Baca berita tanpa iklan. Gabung Kompas.com+

Berdampak pada Bangunan, Likuifaksi Jadi Ancaman Besar di Palu

Kompas.com - 02/10/2018, 08:30 WIB
Rosiana Haryanti,
Erwin Hutapea

Tim Redaksi

KOMPAS.com - Bencana alam gempa bumi dan tsunami yang menerjang wilayah Sulawesi Tengah masih menyisakan banyak kerusakan. Namun, bencana tak berhenti sampai di situ. 

Selain gempa dan tsunami, likuifaksi atau perubahan perilaku tanah akibat getaran gempa merupakan ancaman lain yang menghantui wilayah ini.

Hal ini diungkapkan oleh Rifai Mardin, dosen teknik arsitektur di Unversitas Tadulako, Palu. Dia mengatakan, bencana ini mengakibatkan kawasan permukiman padat seperti Balaroa tenggelam. Selain itu, daerah Petobo juga hanyut akibat lumpur yang menerjang.

"Bangunan yang hancur kebanyakan akibat tsunami dan likuifaksi," ujar Rifai kepada Kompas.com, Senin (1/10/2018).

Fenomena likuifaksi terjadi akibat tanah yang berubah menjadi lumpur seperti cairan dan kehilangan kekuatannya.

Bahkan ancaman kerusakan bangunan akibat likuifaksi bisa lebih besar dari tsunami itu sendiri. Rifai menuturkan, gempa menjadi salah satu pemicu terjadinya likuifaksi. Bencana ini, imbuhnya, memakan lebih banyak korban.

"Inilah bencana yang memakan korban banyak, rumah dengan umur yang sudah sangat tua di Baloroa tidak mampu melawan bencana ini. Semua rumah hancur, masuk tenggelam dalam tanah," ujar dia.

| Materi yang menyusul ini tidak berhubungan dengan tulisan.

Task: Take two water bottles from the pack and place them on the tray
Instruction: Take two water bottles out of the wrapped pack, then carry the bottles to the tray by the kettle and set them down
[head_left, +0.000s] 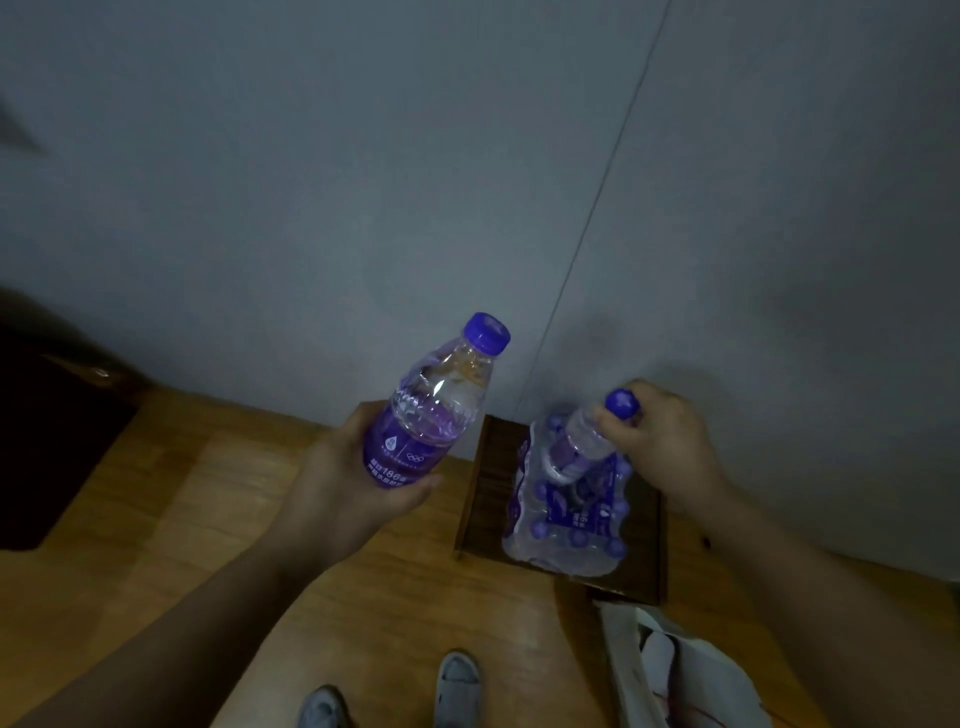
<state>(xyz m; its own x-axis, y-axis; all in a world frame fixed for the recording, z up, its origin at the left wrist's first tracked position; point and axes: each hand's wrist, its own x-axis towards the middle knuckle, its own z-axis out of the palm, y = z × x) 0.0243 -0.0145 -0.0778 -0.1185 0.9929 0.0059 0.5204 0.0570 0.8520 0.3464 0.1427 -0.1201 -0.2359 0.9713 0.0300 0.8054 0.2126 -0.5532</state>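
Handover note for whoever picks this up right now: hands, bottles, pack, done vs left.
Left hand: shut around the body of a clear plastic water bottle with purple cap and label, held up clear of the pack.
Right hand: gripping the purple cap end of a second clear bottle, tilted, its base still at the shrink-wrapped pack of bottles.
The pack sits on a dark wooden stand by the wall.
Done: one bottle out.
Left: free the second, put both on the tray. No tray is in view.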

Bahkan untuk wilayah Palu, kerusakan yang diakibatkan oleh likuifaksi bisa lebih besar dibanding dengan kerusakan akibat tsunami.

"Sebaik apa pun struktur bangunan rumah, tidak akan mampu melawan kedigdayaan amarah bencana seperti ini," ucap dia.

Baca juga: Menteri PUPR Cek Tiga Lokasi yang Terkena Dampak Gempa di Palu

Warga dibantu petugas mencari korban gempa bumi Palu di Perumnas Balaroa, Palu, Sulawesi Tengah, Senin (1/10/2018). Gempa bumi dan tsunami di Palu dan Donggala, Sulawesi Tengah mengakibatkan 832 orang meninggal.KOMPAS.COM/KRISTIANTO PURNOMO Warga dibantu petugas mencari korban gempa bumi Palu di Perumnas Balaroa, Palu, Sulawesi Tengah, Senin (1/10/2018). Gempa bumi dan tsunami di Palu dan Donggala, Sulawesi Tengah mengakibatkan 832 orang meninggal.
Rifai menjelaskan, bencana ini memang tidak dapat diprediksi, tetapi masih memungkinkan untuk diantisipasi. Salah satu caranya adalah dengan meminimalisasi penggunaan lahan permukiman di kawasan-kawasan rawan.

"Kalau sudah mengenal potensi bencananya, harus melakukan antisipasi di perencanaan," tutur dia.

Sebenarnya studi mengenai likuifaksi pernah dilakukan oleh Pemerintah Kota Palu. Namun sayang, hasil studi ini belum sempat disosialisasikan kepada masyarakat.

Selain di Palu, amblesnya tanah juga pernah terjadi di beberapa negara. Sebut saja bencana gempa yang mengguncang Niigata di Jepang pada 1964.

Bencana ini mengakibatkan berbagai infrastruktur, seperti jembatan dan bangunan apartemen, tenggelam ke dalam tanah.

Likuifaksi yang terjadi setelah gempa juga merusak hingga lebih dari 3.500 rumah. Di Jepang, fenomena ini juga pernah terjadi pada saat gempa tahun 1995 di Hanshin.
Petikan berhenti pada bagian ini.